**Task goal**
Nothing in the data should be altered when it is repeated in full.
━━━ Recorded information ━━━
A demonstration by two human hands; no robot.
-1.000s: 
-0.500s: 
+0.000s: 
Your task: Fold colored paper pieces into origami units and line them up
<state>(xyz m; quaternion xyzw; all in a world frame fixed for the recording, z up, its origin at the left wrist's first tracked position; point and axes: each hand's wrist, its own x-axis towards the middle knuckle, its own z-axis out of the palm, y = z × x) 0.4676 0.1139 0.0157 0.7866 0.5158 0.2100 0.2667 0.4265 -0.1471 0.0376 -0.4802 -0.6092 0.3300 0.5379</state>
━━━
**Written solution**
A demonstration by two human hands; no robot.
-1.000s: 
-0.500s: 
+0.000s: 
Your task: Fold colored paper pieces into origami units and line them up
<state>(xyz m; quaternion xyzw; all in a world frame fixed for the recording, z up, its origin at the left wrist's first tracked position; point and axes: each hand's wrist, its own x-axis towards the middle knuckle, its own z-axis out of the palm, y = z × x) 0.4676 0.1139 0.0157 0.7866 0.5158 0.2100 0.2667 0.4265 -0.1471 0.0376 -0.4802 -0.6092 0.3300 0.5379</state>

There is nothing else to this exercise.